Выбрать главу

Мне было хорошо рядом с Моникой. Хотелось до бесконечности стоять вот так — молча, с комком нежности, подкатившим к горлу. Моника украдкой погладила мою руку, которую я положил на край стола, и попросила непременно прийти к одиннадцати часам. Тон, каким она это сказала, показался мне необычным.

— Что-нибудь случилось?

Она досадливо махнула рукой.

— Потом объясню…

Я был и заинтригован и в то же время немного обеспокоен.

— Ничего серьезного?

Она помедлила — с ответом.

— Мне хотелось бы знать твое мнение… — произнесла она, глядя в зал.

— О чем?

Казалось, ее вдруг охватила огромная усталость.

— Узнаешь… вечером…

Больше она не оказала ни слова, лицо ее стало замкнутым, пальцы нервно разминали шарик из бумаги.

В голове у меня отдавался гул голосов. Казалось, он перекликается с моим собственным беспокойством. Я взглянул на Монику и залюбовался ее округлой, обтянутой платьем грудью, которую не испортило материнство. В памяти всплыло одно из ее признаний. После смерти сына у нее продолжало выделяться молоко. Она лежала на кровати, и молоко заливало, буквально захлестывало ее. Ночью она просыпалась вся мокрая. Спала она урывками, но и во сне ее мучали кошмары: она захлебывалась, тонула в этом море молока, в бесконечных теплых потоках, хлеставших из нее.

Я повторил, что приду к одиннадцати, и направился к свободному столику.

«Знать мое мнение?..»

Я ломал голову над всякими догадками.

Мелькнула мысль, что, может быть, она решила уйти от семьи и подыскать другую работу. Раньше она несколько раз говорила со мной об этом. Может быть, она решилась, наконец, на такой шаг после новой ссоры с отцом?

Я услышал, что со мной здороваются. Это был Марсель, брат Моники. Он улыбался, глядя на мой подбитый глаз. У него бледное лицо и сморщенные веки. Дизентерия — память о голодовке в Габесе в 1940 году — продолжала разъедать ему внутренности. Мне захотелось спросить его о Монике, но я подумал, что она никогда не посвящает его в свои дела, и промолчал.

Он наклонился ко мне. От него несло камфарой. В те дни рекомендовали носить на себе мешочек с камфарой, чтобы уберечься от вшей.

— Фернандес говорил мне, что это прислужники бошей так тебя отделали…

— Верно.

— Не знал я, что ты занимаешься политикой…

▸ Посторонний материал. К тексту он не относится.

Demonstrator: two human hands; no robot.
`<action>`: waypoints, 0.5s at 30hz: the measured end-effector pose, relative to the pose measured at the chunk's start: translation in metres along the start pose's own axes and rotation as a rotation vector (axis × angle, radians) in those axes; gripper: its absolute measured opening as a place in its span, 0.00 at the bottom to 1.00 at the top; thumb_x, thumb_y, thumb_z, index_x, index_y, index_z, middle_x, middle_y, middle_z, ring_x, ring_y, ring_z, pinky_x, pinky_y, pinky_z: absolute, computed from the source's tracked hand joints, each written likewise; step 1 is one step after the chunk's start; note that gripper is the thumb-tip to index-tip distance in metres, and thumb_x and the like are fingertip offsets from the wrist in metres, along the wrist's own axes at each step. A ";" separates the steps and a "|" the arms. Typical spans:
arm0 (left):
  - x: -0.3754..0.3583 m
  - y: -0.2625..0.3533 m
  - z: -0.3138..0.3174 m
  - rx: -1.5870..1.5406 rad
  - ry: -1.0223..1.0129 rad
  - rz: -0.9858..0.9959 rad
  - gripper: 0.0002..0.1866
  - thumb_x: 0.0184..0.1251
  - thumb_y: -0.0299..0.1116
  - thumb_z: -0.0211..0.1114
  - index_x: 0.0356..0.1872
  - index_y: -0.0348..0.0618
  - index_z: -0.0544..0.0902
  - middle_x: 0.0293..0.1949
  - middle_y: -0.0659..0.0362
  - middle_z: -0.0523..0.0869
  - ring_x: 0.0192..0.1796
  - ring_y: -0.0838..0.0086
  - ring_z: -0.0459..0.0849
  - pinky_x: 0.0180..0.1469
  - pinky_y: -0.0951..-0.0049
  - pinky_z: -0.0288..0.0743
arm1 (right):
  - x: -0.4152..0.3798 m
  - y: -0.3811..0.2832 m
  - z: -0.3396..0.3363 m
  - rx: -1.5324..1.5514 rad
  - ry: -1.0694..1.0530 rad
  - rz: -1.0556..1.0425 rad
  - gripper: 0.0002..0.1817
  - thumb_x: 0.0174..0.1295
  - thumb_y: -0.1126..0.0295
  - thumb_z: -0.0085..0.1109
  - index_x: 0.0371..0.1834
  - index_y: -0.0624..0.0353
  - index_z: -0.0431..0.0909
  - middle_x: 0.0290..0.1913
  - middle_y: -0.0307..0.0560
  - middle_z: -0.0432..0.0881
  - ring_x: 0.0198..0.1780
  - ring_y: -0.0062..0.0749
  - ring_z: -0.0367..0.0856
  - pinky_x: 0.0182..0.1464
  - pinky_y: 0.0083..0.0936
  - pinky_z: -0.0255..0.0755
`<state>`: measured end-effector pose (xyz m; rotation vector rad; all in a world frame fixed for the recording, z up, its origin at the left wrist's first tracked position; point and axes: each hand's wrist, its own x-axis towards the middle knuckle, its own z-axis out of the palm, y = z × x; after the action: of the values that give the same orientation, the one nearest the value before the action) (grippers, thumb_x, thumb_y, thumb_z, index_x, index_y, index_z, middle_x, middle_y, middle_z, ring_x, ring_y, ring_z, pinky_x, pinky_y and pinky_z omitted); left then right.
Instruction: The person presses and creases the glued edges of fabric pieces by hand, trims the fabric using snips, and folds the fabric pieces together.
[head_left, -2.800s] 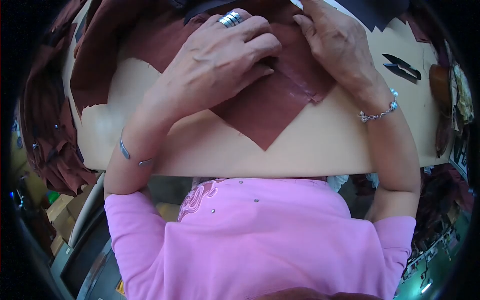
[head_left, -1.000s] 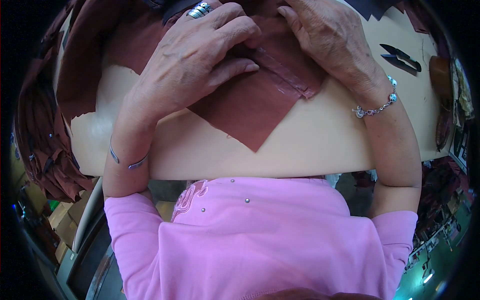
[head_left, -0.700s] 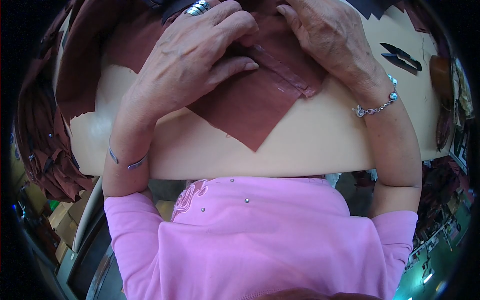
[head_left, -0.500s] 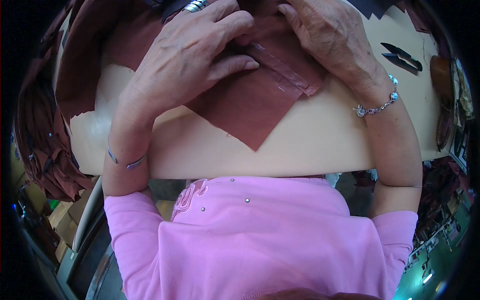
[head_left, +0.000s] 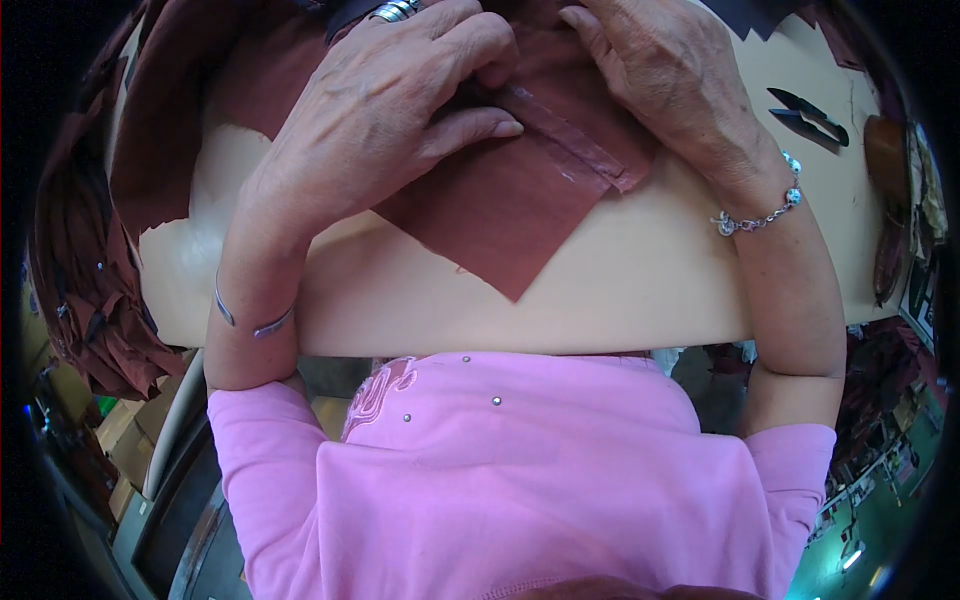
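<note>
A reddish-brown piece of cloth [head_left: 500, 225] lies on the table under both my hands, one corner pointing toward me. A folded seam with a shiny strip runs diagonally across it. My left hand [head_left: 400, 110], wearing a ring, grips the cloth with curled fingers; its thumb lies along the fabric near the seam. At the upper right, my right hand [head_left: 680, 85] has its thumb on the cloth and its fingers bent round the far part. The top edge of the view cuts off some fingertips of both hands.
Black thread snips [head_left: 808, 118] lie on the pale table [head_left: 640, 290] to the right. More brown cloth [head_left: 165, 120] is heaped at the left and hangs over the edge. Dark fabric [head_left: 752, 14] with a jagged edge sits at the top right. A brown object [head_left: 884, 150] stands at the right edge.
My left index finger and thumb have shifted very slightly to the right. My right hand has moved a little to the right and down. The cloth stays nearly in place.
</note>
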<state>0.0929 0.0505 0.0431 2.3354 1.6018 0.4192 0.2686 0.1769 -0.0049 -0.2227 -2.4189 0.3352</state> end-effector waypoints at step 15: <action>0.000 0.003 -0.005 -0.002 -0.051 -0.063 0.15 0.57 0.39 0.70 0.30 0.42 0.72 0.34 0.54 0.72 0.40 0.59 0.72 0.45 0.65 0.68 | 0.002 -0.001 -0.001 -0.010 -0.034 0.030 0.24 0.57 0.80 0.55 0.60 0.62 0.73 0.50 0.57 0.82 0.44 0.48 0.84 0.46 0.32 0.79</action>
<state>0.0933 0.0501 0.0486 2.2688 1.6448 0.3452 0.2683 0.1762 -0.0024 -0.2602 -2.4535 0.3431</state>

Он говорил тихо. Ему хотелось придать себе проницательный вид, но его длинное лицо, похожее на морду больной лошади, никак не могло принять ироническое выражение, и, глядя на него, скорее можно было подумать, что он пытается улыбнуться, чтобы преодолеть страх перед внезапными коликами.

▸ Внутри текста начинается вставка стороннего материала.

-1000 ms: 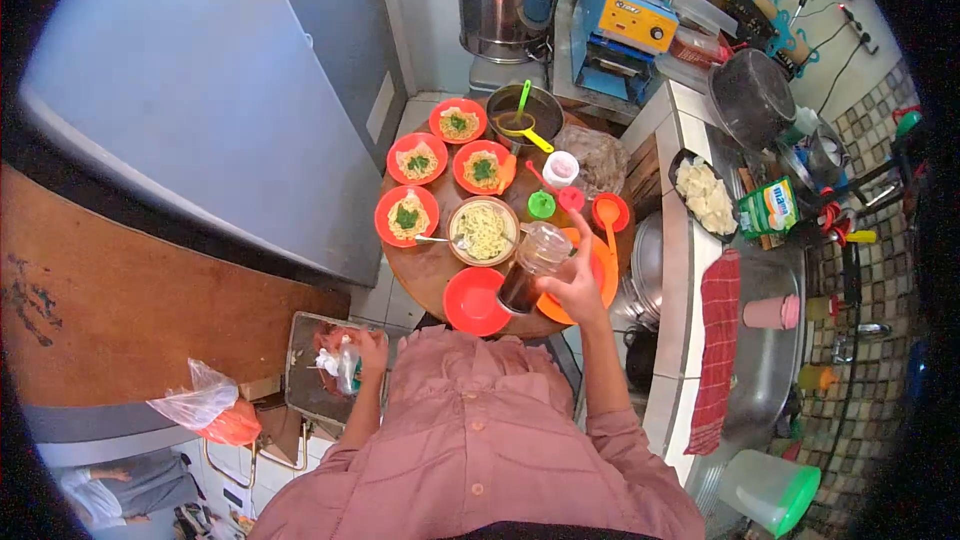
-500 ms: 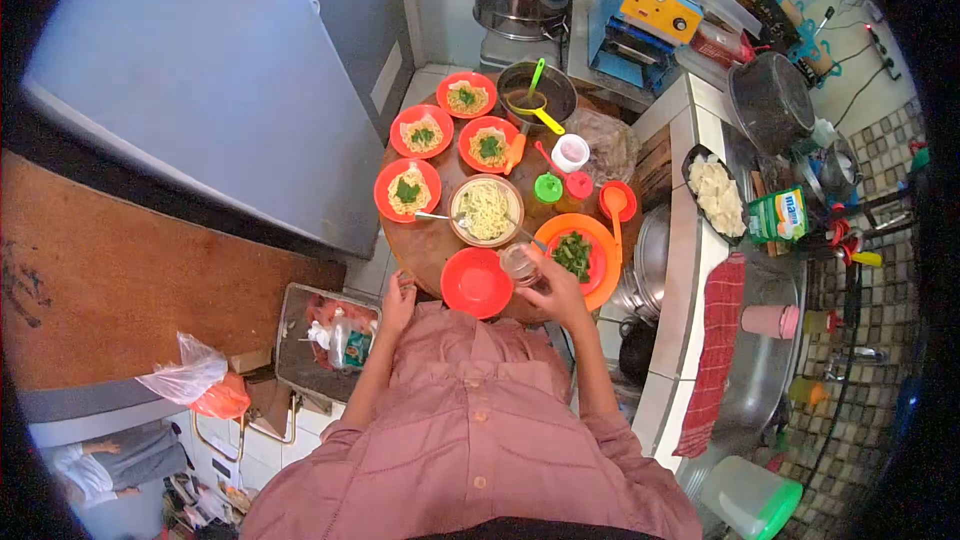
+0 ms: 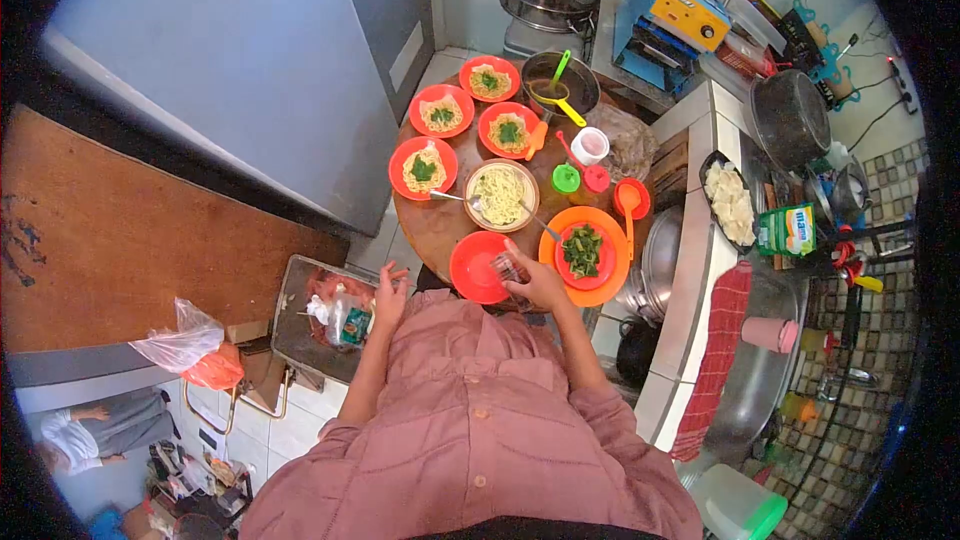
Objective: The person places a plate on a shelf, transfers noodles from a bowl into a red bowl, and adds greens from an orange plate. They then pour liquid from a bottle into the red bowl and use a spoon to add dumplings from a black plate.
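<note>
My right hand is wrapped round a small clear jar, tilted over the right side of a red bowl with no food visible in it. My left hand is raised off the table's near edge, fingers apart, holding nothing. Behind the red bowl stands a bowl of noodles with a spoon and a fork in it. To the right, chopped greens lie in a red dish on an orange plate. Several red bowls of noodles topped with greens, one of them at the left, stand on the far left side.
A pot with green and yellow ladles stands at the back of the round table. Lidded jars are on its right. Beyond are a sink and a red cloth. Another person shows at lower left.
My right hand has tilted the jar over the red bowl. My left hand has lifted and spread its fingers. The view has shifted, so the table sits slightly farther right.
</note>
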Demonstrator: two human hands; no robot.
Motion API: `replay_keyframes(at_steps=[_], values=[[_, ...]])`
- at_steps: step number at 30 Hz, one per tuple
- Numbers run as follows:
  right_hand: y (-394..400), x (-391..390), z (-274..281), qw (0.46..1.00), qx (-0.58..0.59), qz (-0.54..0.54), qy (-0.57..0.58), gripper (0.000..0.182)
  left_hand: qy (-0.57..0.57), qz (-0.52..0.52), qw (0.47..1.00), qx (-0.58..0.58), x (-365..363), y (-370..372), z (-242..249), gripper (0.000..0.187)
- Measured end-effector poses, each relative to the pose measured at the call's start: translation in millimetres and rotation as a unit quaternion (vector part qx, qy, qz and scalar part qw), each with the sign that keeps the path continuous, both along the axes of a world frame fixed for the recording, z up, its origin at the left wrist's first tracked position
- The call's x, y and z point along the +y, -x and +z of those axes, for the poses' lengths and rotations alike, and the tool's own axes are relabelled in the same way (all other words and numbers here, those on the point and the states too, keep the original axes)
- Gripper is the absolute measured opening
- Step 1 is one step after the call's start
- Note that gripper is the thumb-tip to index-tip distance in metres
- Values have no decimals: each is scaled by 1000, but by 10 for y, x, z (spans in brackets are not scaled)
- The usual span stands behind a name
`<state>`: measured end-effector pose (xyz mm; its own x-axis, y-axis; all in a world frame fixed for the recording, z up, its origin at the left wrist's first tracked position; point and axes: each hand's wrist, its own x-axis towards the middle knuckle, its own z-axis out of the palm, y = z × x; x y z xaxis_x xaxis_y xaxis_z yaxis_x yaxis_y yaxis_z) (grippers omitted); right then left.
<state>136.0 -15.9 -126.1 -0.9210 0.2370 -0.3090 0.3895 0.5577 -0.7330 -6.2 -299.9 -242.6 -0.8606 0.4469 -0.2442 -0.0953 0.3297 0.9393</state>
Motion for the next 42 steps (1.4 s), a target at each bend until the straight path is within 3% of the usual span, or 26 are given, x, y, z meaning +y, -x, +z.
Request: replay_keyframes(at_steps=[3,9,11,14,17,21,23,35,42], values=[[2,-21,-25,999,-21,13,-40,77,-1,-3,1000,1,-24,-47,-26,42],[-18,-39,-134,999,18,-12,39,77,-28,12,999,-13,-44,-39,-28,41],[-49,-69,-182,991,80,-45,94,77,-34,17,999,-23,-73,-36,-34,42],[-57,-92,-105,989,53,-86,110,78,-71,21,997,-15,-106,-30,-76,40],[-48,-101,-15,996,56,-54,52,77,-61,70,993,-70,-39,-63,134,39],[-28,-109,-115,996,47,-53,60,75,-88,77,990,-77,-66,-60,74,39],[-5,-106,-94,999,-3,-40,9,76,-100,62,991,-63,-89,-55,-11,38],[-5,-76,-324,995,85,-44,2,74,-65,89,991,-77,-165,-86,64,39],[-35,-79,-256,996,74,-55,21,74,-94,105,986,-85,-186,-106,75,38]])
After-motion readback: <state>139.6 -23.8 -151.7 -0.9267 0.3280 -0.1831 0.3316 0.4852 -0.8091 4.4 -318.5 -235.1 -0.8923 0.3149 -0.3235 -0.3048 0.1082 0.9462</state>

Я ответил ему с шутливой доброжелательностью:

— Ты же сам видишь, что нас этому учат каждый день!

— А… — протянул он и поднялся, не снимая руки с моего плеча.

Рука эта стесняла меня. Я не решался отодвинуться, но такая фамильярность была мне неприятна.

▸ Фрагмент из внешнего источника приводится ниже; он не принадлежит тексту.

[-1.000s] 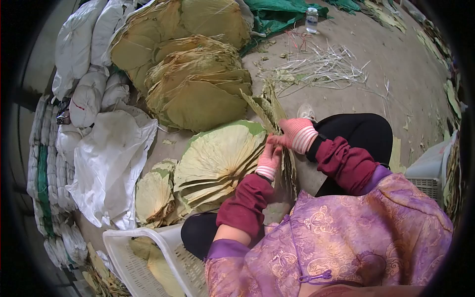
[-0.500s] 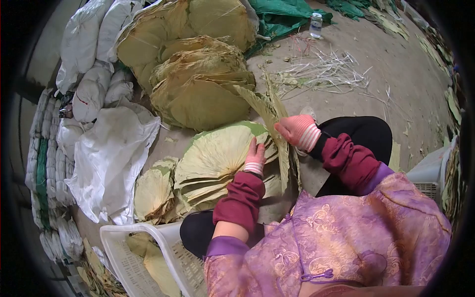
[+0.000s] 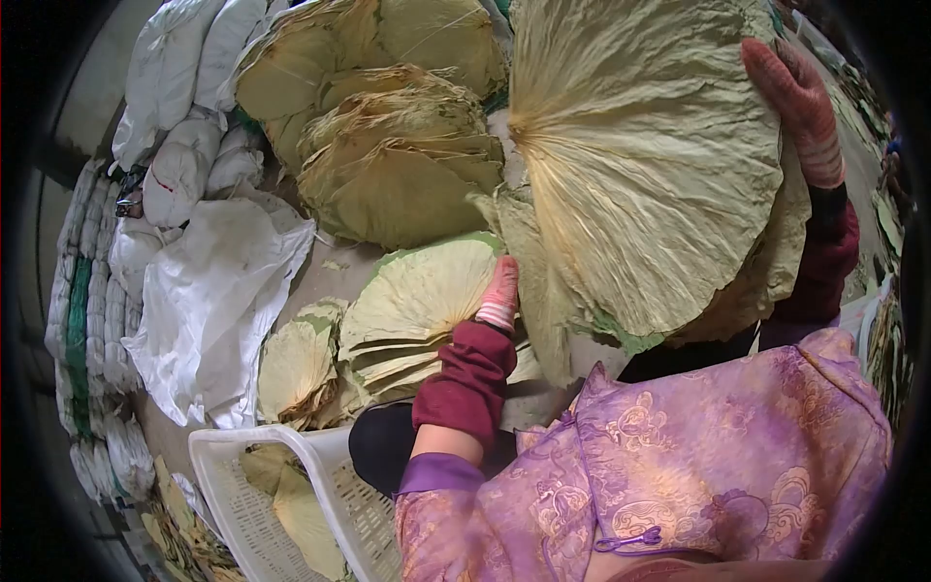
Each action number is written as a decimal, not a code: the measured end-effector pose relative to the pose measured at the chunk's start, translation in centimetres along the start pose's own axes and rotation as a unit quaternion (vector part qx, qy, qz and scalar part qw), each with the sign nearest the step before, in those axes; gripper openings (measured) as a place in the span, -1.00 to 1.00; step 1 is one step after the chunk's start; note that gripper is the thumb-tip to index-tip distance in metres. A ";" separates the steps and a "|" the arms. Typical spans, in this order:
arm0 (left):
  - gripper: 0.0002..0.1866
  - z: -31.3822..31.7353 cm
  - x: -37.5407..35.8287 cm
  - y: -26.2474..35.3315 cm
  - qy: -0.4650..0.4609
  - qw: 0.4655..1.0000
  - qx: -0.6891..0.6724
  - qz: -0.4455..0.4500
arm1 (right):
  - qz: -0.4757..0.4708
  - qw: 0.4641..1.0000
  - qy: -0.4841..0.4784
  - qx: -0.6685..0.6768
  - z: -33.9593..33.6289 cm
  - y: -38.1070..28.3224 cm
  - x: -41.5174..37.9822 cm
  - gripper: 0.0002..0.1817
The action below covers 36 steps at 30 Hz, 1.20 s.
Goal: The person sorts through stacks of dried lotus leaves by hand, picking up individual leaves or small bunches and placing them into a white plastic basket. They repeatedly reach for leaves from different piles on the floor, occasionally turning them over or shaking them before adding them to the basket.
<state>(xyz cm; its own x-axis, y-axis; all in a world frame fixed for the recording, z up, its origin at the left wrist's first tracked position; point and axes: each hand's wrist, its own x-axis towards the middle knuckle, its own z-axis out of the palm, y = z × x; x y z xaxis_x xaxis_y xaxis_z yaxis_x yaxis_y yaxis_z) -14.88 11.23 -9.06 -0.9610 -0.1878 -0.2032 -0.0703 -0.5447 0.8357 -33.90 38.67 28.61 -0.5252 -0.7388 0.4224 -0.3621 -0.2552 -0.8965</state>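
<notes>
A large dried lotus leaf (image 3: 650, 165) stands spread out on the right, with other leaf layers showing behind its lower edge. My right hand (image 3: 800, 107), in a pink striped glove, grips its outer right edge. In the middle lies a stack of folded dried leaves (image 3: 417, 301) with green rims. My left hand (image 3: 500, 293), gloved the same way, rests on this stack's right side, its visible fingers stretched out. The big leaf's lower left part is just beside that hand and may hide some fingers.
Taller piles of dried leaves (image 3: 402, 184) stand behind. A smaller leaf bundle (image 3: 296, 364) lies to the left, near a white plastic sheet (image 3: 228, 301) and white sacks (image 3: 160, 82). A white plastic basket (image 3: 320, 466) with leaves inside stands front left.
My right hand has moved up and to the right, swinging the upright leaf layers open into a broad face. My left hand stays at the stack. The bottle and white stalks are now hidden.
</notes>
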 end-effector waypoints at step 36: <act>-0.13 4.8 -2.3 2.8 0.001 0.989 0.126 -0.074 | 0.302 0.949 -0.058 -0.067 16.5 28.2 -7.7 -0.24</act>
<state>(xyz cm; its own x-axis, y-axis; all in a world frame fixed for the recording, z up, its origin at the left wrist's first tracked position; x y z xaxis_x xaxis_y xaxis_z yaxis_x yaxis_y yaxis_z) -14.11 14.04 -3.78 -0.9346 -0.1225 -0.3340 -0.2755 -0.3447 0.8974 -27.36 26.89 -2.18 -0.5823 -0.7911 -0.1873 -0.1208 0.3121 -0.9423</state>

— Будь осторожен, — заметил Марсель, похлопывая меня по спине.

Чего он сует нос не в свое дело?

Я сказал:

— Ты бы лучше распорядился, чтобы меня побыстрее обслужили.

Он кивнул с понимающим видом.

Мне хотелось пораньше попасть на Телемли. В ожидании официанта я прислушался к разговору двух соседей, споривших о войне в России. Оба были на стороне немцев.

В одном из больших зеркал, висевших в зале, я видел Монику. Она наклонилась вперед, и я любовался изящной линией ее шеи и плеч. Лениво подумалось о наших свиданиях в ее комнате. Оттуда видна была часть города и порт. Ночью на море сверкали огни. Иногда Моника смотрела на них. Нагая, положив руки на грудь, она стояла у окна в задумчивой позе, которая казалась мне очаровательной.

Оба моих соседа, пожилые, хорошо одетые люди, оживлялись все больше, говорили все громче. Я прислушался к ним внимательнее. Они возбужденно, будто обсуждая партию в карты, толковали об огромной бойне на Восточном фронте. Они были мне противны. Я думал о толпах солдат, таких маленьких и хрупких на бескрайной равнине, которых разметало в разные стороны, словно осколки разбитой бутылки, а их кровь, их липкая алая кровь, растекаясь, медленно заливала равнину…

У каждого человека шесть литров крови…

— Немцам хватило бы восьми свежих дивизий, чтобы выиграть это дело… — твердил один из моих соседей.

Я подумал об Альмаро. У него те же шесть литров крови, что и у всех. Я усмехнулся. Как раз в этот момент подошел официант с тарелкой жареной репы. Он понял меня по-своему и тоже усмехнулся.